さらに、前年比1.4%増と大幅な伸びとなった18年については、それまで行ってきた補正を止めるなど、算出方法を大幅に変えた影響でかさ上げされた。ところが、その説明を付けずに伸び率を載せているため、経済情勢が良くなって賃金が伸びたとの誤解を招きかねない状況もはらんでいる。

大和総研の小林俊介氏は「平成の経済はデフレからの脱却が最大の課題であり、物価に大きな影響を与える賃金の動向は極めて重要だ。それなのに、統計不正によって検証ができなくなった。過去の政策判断を誤らせた可能性さえある。国民全体が被害者だ」と批判している。

出典:平成の賃金 検証不能 統計不正 政府廃棄で8年分不明 – 東京新聞

投資家も分析ができない事態に

ほとんどの長期投資はファンダメンタルズ分析によって行われる。

そうした投資運用にとって、情報の正確さが重要なのは言うまでもない。
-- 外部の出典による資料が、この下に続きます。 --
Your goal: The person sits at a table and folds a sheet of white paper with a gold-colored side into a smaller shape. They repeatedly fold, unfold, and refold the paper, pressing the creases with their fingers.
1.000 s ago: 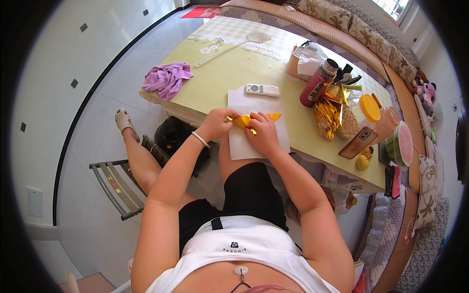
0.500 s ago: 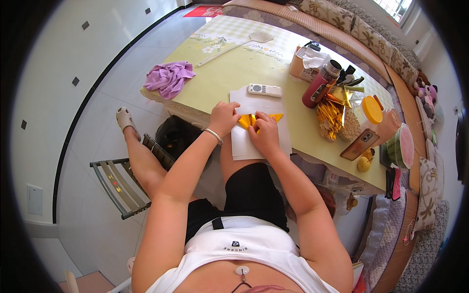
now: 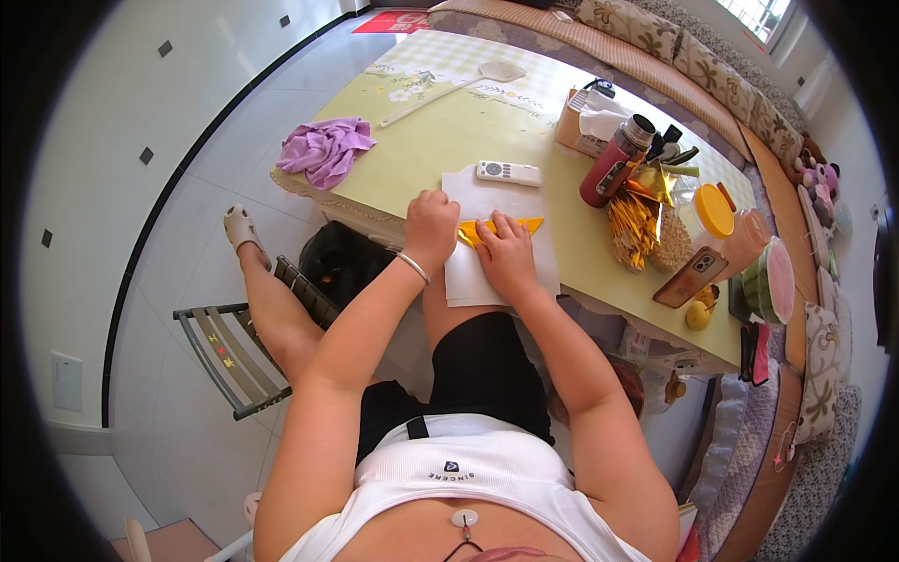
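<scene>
A folded strip of gold foil paper [image 3: 526, 226] lies across white sheets [image 3: 475, 281] at the table's near edge. My right hand [image 3: 507, 255] rests flat over its middle, fingers stretched and slightly apart. At the strip's left end, my left hand [image 3: 432, 230] is curled into a fist, a silver bangle on its wrist. Its fingertips are hidden, so I cannot tell whether they pinch anything. Just beyond the strip, a white remote control [image 3: 508, 173] sits on the upper part of the sheets.
On the table's right are a stack of folded gold paper [image 3: 631, 230], a maroon flask [image 3: 613, 169], a tissue box [image 3: 582, 129], a yellow-lidded jar [image 3: 713, 210], a phone [image 3: 689, 277] and a cut watermelon [image 3: 773, 284]. A purple cloth [image 3: 325, 152] and a fly swatter [image 3: 454, 92] lie left and far.
My right hand has flattened over the gold foil paper, which now looks narrower and flatter. My left hand has curled tighter at its left end.
</scene>
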### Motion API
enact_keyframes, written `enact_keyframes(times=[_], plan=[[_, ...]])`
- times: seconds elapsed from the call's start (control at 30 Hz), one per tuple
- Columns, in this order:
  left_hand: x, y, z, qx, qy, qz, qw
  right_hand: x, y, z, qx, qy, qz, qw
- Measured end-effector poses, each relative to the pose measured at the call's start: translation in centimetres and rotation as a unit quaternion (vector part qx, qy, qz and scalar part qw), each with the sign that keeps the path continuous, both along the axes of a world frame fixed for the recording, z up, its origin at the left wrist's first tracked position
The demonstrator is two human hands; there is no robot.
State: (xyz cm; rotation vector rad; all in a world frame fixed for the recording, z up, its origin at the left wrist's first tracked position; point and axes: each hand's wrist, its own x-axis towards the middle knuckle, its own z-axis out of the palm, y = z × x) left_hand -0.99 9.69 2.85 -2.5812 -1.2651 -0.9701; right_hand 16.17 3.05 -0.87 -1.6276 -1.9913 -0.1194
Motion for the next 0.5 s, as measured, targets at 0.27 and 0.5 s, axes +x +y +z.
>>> enact_keyframes(times=[0.27,0.5], plan=[[-0.8,-2.8,-1.6,-0.018,0.037,-0.087,0.995,-0.1,-0.2,-0.4,-0.027,-0.025,-0.004,0.999],[-0.2,-4.2,-0.7,0.022,0.059,-0.082,0.995,1.0,0.3,-1.0,-0.039,-0.033,0.019,0.999]])
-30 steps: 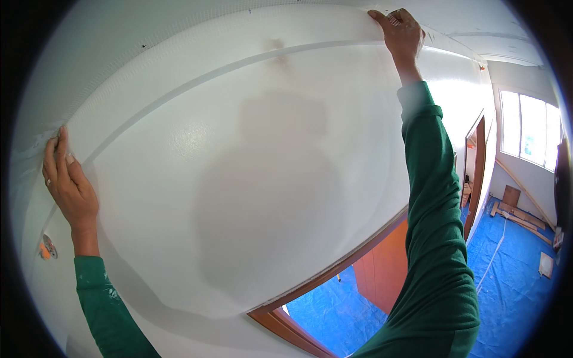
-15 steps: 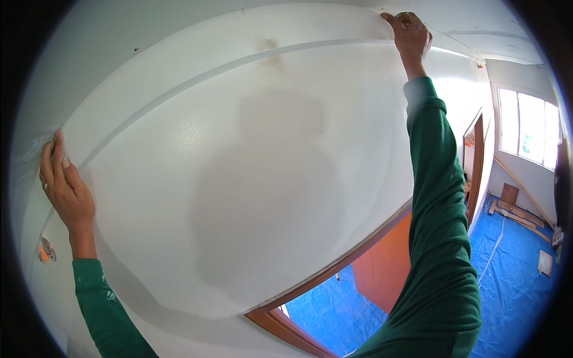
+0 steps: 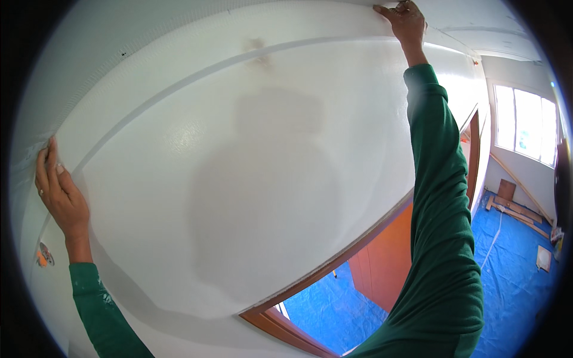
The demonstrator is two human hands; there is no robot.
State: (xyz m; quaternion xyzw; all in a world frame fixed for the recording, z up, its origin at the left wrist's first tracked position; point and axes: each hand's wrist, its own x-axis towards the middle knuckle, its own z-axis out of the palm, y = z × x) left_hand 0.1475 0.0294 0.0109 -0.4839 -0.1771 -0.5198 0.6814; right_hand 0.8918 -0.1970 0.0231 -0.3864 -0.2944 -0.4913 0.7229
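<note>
From here, I can't tell what, if anything, the right hand (image 3: 409, 25) pinches; its fingers curl, knuckles meeting the picture's upper edge. The left hand (image 3: 63, 197) holds nothing visible, fingers extended into the corner, palm hidden. Between them a pale, finely ribbed strip (image 3: 160, 31), hard to trace, curves atop the glossy white wall (image 3: 137, 197).

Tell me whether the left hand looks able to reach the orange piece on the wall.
Probably yes: the orange piece shows just below the left hand, and nothing visible stands between them, though depth is hard to judge.
</note>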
情報を得ることに長けていても、情報の意味するところを投資に結び付ける能力があっても、大元の情報の数値が失われていたり、改ざんされていたりしたならば、間違った方向に進んでしまうからだ。

その意味では、政府による統計数値の不正は、日本に対するマクロ投資のリスクを著しく高めたこととなった。

これでは海外投資家が日本への投資で損失を出した時、ファンダメンタルズ分析での説明責任を果たすことが不可能となる。

投資運用にはコストもかかる。ベースとなる数値に信頼性がないのを知って投資したのなら、運用者自身の癒着すら疑われかねないのだ。